> What you are asked to do: Where in the material does the word "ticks" appear? Copy each line that has it.
Dataset records: Begin
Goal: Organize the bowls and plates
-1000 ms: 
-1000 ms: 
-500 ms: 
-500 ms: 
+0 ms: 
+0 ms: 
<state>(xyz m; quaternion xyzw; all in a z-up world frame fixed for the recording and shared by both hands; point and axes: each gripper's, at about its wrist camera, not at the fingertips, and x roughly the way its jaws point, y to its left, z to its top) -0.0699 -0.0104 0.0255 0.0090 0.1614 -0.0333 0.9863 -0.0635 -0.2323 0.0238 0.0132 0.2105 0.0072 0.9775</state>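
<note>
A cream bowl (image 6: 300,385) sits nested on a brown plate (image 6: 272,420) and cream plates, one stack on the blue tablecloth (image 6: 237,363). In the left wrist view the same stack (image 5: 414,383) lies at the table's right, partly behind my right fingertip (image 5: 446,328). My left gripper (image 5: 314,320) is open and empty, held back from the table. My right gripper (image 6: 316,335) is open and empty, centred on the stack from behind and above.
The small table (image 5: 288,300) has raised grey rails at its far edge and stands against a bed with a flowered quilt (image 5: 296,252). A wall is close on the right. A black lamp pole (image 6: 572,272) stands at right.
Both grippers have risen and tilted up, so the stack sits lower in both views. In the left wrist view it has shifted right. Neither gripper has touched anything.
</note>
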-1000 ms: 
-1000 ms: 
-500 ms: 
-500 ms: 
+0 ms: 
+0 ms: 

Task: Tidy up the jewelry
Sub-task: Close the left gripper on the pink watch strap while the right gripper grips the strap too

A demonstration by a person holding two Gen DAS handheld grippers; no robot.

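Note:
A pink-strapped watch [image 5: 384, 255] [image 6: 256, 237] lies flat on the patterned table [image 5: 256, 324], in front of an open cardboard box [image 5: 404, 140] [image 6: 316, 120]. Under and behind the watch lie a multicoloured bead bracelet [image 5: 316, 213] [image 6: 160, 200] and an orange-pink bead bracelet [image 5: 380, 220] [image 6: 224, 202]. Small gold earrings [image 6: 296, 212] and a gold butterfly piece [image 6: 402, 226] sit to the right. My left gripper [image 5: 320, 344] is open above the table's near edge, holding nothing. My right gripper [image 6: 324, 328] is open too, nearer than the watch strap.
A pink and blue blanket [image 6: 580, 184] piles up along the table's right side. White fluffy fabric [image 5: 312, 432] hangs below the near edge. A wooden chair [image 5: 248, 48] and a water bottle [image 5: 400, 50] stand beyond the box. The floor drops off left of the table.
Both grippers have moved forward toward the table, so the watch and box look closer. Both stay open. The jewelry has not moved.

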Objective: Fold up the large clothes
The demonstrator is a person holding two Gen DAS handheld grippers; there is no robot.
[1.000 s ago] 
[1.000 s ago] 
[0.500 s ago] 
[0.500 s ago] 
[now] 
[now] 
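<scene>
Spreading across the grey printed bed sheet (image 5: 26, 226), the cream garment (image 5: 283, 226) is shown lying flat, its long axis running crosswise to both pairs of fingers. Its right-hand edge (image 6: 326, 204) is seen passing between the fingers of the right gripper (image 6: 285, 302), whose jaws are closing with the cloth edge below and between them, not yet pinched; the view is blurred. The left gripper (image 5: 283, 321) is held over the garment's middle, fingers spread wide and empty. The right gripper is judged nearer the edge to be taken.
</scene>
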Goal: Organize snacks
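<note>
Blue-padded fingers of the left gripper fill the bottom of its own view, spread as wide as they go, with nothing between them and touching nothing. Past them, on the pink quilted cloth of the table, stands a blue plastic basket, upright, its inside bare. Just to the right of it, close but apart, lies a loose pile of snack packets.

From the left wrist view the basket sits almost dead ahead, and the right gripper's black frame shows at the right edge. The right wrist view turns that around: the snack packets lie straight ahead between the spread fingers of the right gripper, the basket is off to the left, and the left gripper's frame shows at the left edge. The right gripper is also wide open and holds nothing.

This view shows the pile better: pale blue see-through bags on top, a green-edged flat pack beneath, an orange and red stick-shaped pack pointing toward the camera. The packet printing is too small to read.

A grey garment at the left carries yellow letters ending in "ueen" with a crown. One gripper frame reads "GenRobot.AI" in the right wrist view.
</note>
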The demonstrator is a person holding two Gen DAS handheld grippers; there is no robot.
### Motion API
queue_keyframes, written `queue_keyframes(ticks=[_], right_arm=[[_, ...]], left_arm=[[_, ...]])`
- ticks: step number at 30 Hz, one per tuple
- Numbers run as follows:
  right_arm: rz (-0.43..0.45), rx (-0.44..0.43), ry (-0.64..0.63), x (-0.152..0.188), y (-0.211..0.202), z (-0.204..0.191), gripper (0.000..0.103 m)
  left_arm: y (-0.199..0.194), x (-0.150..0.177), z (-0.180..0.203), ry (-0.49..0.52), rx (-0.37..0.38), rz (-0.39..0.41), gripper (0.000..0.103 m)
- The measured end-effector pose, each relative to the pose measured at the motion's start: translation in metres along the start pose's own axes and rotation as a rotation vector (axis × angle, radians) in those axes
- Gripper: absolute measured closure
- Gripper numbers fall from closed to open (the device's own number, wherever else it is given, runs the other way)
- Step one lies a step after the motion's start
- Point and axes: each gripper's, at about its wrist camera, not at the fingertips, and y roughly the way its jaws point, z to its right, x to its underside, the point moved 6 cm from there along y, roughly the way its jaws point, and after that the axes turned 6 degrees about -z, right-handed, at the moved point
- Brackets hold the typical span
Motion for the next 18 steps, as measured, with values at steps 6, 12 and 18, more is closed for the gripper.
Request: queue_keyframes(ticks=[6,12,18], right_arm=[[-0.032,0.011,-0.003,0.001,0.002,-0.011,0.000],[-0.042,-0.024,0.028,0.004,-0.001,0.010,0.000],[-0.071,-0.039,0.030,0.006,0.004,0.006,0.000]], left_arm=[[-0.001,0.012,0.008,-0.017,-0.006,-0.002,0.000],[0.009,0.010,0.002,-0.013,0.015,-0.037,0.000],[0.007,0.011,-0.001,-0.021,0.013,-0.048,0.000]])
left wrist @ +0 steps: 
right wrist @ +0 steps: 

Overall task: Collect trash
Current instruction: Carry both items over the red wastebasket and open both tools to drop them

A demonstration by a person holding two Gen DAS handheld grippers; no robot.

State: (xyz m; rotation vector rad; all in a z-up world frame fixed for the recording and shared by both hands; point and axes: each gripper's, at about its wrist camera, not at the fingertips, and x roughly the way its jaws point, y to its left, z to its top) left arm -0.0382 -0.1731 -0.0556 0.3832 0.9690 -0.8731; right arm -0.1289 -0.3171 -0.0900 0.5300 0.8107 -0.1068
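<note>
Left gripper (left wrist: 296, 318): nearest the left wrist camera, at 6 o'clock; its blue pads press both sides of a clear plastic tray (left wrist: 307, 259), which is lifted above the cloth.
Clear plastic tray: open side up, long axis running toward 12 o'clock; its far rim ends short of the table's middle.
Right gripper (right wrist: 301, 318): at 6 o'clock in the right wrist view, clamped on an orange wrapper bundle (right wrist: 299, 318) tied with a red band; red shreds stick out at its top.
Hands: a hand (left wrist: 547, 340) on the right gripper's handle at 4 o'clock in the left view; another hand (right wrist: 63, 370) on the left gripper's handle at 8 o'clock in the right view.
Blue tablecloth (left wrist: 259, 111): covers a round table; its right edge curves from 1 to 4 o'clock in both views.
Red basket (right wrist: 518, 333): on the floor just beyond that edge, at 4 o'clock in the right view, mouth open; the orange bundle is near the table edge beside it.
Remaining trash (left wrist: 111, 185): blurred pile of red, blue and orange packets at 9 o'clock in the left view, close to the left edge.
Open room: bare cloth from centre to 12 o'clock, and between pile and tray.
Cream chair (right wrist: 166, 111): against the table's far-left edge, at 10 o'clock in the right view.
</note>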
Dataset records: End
> Solution for this exercise:
queue_keyframes, written `queue_keyframes(ticks=[_], right_arm=[[_, ...]], left_arm=[[_, ...]])`
- ticks: step number at 30 Hz, one per tuple
Request: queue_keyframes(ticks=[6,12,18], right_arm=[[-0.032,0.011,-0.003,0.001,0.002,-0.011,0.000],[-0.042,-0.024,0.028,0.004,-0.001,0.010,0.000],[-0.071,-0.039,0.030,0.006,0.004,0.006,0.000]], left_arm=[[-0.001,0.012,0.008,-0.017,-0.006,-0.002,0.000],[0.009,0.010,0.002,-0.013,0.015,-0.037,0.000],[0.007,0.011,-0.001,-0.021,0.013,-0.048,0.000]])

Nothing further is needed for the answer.